Bom exemplo
A Santa Casa da Misericórdia de Ponte de Lima apresentou a segunda revista “Fórum Limicorum: cadernos de estudos limianos”. Pelo que tornaram publico, este tem como missão “dar corpo à produção de conhecimentos sócio-humanitários sobre a Ribeira Lima e de constituir um lugar de encontro entre a academia e a boa investigação local.”
É interessante verificar que a mais antiga instituição limiana tem demonstrado uma inteligência estratégica invulgar, a de abraçar projetos que não se limitam a divulgar o que “é seu”, mas que promovem, activamente, a história comunitária de todo o concelho. Já não falamos do esforço benevolente de curiosos ou amantes da história local, mas sim de um trabalho científico rigoroso, validado por académicos e assente numa investigação séria.

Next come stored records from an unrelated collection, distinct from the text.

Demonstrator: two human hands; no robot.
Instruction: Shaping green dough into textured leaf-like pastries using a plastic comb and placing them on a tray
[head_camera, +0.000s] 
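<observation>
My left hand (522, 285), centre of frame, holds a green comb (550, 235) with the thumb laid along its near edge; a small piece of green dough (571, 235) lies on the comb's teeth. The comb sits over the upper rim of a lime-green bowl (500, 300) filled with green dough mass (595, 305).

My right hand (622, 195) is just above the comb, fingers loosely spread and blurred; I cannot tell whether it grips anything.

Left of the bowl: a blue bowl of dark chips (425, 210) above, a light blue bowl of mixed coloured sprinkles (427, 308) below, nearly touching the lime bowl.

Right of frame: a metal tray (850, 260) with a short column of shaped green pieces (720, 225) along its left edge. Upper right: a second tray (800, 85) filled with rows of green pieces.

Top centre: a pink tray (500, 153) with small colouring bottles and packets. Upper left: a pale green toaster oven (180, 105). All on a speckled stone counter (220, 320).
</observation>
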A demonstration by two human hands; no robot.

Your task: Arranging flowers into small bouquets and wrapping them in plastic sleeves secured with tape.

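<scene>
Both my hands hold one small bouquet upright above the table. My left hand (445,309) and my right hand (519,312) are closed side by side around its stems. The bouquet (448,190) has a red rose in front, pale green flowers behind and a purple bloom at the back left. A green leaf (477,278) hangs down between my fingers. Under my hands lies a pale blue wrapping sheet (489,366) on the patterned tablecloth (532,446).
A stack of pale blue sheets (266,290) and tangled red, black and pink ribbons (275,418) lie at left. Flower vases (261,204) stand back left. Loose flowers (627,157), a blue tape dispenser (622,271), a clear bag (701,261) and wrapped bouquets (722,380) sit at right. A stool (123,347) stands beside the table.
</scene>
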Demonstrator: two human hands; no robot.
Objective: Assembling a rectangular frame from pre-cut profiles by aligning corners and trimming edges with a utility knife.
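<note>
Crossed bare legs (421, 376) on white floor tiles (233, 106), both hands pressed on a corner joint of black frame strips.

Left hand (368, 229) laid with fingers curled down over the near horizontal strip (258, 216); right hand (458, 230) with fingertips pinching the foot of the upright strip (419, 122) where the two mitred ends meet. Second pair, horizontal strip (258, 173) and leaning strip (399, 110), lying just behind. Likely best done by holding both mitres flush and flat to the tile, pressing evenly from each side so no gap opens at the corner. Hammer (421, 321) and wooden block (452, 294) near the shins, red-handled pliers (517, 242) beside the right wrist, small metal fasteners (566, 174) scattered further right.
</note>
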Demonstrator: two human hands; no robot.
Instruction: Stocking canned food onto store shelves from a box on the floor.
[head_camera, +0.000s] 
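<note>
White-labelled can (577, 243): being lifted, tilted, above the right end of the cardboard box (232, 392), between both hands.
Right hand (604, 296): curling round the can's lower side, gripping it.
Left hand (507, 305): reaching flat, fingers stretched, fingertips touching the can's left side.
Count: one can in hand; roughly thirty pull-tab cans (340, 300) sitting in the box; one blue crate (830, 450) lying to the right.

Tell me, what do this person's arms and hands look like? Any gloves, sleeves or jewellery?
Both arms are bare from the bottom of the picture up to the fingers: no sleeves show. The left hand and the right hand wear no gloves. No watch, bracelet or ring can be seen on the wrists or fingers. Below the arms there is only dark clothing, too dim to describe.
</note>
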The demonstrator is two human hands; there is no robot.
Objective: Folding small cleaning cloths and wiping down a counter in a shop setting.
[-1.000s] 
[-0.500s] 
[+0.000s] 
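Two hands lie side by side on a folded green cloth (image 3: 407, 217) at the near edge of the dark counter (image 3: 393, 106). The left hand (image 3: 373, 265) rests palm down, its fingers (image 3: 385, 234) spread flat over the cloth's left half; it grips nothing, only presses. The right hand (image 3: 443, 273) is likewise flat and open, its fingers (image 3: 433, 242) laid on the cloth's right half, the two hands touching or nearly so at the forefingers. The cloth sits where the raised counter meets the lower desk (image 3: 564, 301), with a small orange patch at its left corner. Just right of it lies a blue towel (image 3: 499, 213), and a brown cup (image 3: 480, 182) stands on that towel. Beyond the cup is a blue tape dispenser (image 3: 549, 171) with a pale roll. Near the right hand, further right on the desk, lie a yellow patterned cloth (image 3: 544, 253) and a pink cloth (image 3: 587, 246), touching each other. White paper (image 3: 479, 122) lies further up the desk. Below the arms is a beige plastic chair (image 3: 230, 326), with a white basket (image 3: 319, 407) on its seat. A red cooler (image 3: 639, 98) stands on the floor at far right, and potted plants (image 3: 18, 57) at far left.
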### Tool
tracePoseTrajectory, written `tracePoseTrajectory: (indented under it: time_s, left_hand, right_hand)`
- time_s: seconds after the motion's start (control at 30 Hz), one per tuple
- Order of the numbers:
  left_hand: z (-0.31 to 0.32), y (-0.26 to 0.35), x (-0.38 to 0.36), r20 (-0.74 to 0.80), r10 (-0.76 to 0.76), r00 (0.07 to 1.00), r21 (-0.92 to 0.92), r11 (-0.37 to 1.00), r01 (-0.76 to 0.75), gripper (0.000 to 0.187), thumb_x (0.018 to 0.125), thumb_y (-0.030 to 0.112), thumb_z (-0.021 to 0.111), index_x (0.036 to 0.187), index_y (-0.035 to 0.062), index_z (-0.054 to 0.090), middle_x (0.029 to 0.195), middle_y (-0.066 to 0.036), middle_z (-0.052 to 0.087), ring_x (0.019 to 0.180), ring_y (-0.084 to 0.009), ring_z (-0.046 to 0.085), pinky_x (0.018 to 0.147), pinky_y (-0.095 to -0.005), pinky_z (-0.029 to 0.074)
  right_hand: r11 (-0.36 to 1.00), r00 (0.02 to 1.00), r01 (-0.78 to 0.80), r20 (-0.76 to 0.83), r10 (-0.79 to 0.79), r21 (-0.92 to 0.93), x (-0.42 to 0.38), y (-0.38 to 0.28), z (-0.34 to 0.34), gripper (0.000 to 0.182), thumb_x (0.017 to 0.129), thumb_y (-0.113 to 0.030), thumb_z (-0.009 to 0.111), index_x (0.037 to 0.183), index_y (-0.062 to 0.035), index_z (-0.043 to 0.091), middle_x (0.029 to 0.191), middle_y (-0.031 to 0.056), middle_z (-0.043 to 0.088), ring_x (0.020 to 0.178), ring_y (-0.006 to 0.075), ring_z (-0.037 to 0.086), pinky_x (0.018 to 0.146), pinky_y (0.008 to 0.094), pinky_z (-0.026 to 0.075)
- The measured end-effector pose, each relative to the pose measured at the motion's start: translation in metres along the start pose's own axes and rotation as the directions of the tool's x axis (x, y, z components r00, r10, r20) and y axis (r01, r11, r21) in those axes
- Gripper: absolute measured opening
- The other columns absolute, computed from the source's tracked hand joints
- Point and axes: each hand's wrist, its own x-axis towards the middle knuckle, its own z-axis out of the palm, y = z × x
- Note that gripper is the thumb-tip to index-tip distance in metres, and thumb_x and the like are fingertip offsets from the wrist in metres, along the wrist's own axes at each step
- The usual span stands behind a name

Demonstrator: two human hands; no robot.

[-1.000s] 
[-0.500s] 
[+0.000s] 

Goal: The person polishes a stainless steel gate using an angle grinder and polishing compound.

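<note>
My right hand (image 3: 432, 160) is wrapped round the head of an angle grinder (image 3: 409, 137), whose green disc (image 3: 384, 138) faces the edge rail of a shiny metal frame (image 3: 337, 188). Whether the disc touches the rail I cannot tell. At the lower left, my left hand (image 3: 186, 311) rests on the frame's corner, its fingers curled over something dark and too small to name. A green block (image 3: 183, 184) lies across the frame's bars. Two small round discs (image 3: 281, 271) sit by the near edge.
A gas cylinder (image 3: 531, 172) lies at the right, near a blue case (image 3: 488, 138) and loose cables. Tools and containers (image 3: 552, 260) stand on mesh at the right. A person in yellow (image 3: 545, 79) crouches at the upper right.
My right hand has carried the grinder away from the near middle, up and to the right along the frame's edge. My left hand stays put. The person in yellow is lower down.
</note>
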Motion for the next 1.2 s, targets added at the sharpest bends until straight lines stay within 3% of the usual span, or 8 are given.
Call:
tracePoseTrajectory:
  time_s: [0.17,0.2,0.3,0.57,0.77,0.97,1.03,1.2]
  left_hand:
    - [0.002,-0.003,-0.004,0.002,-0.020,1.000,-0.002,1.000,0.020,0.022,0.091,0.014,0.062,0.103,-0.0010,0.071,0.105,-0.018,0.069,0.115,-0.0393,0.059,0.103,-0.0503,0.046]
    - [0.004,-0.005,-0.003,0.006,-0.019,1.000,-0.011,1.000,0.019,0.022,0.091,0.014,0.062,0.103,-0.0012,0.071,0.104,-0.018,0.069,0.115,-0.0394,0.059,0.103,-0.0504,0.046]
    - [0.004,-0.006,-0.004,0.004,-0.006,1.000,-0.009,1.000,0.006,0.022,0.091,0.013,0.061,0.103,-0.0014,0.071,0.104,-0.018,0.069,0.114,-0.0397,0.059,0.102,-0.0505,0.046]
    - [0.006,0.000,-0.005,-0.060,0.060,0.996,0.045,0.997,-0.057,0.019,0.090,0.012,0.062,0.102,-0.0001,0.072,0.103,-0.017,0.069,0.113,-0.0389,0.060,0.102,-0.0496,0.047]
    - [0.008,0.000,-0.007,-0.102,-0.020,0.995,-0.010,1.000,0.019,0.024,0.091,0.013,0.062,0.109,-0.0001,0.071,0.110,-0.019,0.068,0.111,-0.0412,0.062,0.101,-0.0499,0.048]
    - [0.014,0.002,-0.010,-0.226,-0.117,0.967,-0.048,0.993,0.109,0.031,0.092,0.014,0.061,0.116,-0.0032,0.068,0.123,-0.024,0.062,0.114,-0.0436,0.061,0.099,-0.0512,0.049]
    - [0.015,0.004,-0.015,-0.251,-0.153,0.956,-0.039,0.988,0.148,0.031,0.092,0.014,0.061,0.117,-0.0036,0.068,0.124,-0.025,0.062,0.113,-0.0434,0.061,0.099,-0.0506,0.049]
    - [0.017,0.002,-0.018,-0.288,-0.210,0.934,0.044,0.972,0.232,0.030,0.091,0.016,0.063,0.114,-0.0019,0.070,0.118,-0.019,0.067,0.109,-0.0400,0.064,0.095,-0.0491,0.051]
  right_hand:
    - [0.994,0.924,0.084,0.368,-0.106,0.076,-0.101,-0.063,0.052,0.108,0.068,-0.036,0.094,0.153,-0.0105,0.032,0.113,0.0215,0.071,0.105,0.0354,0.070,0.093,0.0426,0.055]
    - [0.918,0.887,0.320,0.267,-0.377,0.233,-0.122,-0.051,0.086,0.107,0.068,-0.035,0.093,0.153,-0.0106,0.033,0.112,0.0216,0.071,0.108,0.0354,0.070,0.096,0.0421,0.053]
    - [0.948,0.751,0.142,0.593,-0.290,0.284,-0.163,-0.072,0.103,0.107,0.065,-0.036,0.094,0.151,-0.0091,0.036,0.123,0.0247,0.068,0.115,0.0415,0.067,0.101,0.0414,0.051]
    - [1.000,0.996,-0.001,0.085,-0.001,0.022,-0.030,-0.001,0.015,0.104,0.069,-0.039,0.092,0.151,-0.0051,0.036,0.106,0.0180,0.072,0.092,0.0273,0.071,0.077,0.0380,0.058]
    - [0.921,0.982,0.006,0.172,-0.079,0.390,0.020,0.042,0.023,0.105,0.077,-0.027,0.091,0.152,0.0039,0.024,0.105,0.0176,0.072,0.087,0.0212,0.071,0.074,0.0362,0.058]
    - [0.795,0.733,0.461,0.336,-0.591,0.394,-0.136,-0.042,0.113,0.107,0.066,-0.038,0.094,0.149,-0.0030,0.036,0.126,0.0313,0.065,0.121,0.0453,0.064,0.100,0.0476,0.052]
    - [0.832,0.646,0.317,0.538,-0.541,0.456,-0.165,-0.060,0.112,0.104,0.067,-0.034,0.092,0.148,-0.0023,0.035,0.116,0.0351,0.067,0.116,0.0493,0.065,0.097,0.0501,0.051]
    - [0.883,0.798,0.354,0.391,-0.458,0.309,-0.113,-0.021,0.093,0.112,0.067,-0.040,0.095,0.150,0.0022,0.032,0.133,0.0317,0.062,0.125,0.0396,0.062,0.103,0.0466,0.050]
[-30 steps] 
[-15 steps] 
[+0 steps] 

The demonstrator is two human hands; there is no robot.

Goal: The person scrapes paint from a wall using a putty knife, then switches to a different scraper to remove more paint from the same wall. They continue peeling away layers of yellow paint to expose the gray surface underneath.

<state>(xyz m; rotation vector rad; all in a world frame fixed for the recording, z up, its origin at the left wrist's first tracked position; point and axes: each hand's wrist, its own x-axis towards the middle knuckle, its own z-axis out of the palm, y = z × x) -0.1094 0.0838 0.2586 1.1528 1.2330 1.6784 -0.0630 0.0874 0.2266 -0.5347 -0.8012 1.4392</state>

Não é comum encontrar uma instituição multissecular com tamanha abertura de horizontes e saúde financeira para assumir tal responsabilidade. Ter a coragem de investir na cultura e no conhecimento é, hoje, uma forma nobre de prestar serviço público.
Do baú da memoria
Teria uns 11 ou 12 anos, quando tive o primeiro contacto com um skate. Foi o meu primo Mário Leitão quem me apresentou às pranchas com rodas, incentivando-me a reproduzir as habilidades que ele e os amigos exibiam pelas ruas do bairro da Socomina, em Viana do Castelo. Nessa altura, era no asfalto da rua que se tentavam os primeiros 360º ou o clássico tic-tac.
O meu primeiro skate foi herdado dele, um modelo de prancha pequena, mas já com rodas de borracha. Mais tarde, com o fenómeno do Fido Dido, a mascote de uma marca de refrigerantes, os desportos “radicais” democratizaram-se. Numa altura em que não existiam lojas da especialidade, a não ser no Porto ou em Lisboa, tornou-se possível a um adolescente do interior do Alto Minho juntar uns pontos e aceder a uma prancha mais moderna. Foi o meu caso. Com o Diogo e outros amigos, passámos a dominar as descidas em Faldejães ou a aproveitar o piso liso da estrada do Arquinho, em Arcozelo.
É curioso observar que, mais de duas décadas depois, tenha sido precisamente um Presidente da Junta de Arcozelo, João Barreto, pai do Diogo, a estimular o espírito empreendedor de um grupo de jovens. Esse apoio permitiu que criassem, de forma autónoma, um espaço dedicado ao skate, feito por e para quem ama a modalidade. A verdade é que esse local se tornou, nos últimos anos, uma referência para a comunidade skater regional e mesmo nacional (basta procurar no YouTube). Apesar de ser quase um "lugar secreto", sem placas ou indicações, quem é do meio sabe bem onde o encontrar.
Há muito que não subo para um skate e muito menos coloco a hipótese de arriscar as manobras de outrora. A modalidade mudou muito, chegando inclusive ao patamar de desporto olímpico, mas mantém aquele cariz underground, incompreendido por muitos e praticado por poucos. No entanto, resta-me o orgulho de ver que o meu concelho e a minha freguesia entraram para o mapa desta cultura urbana.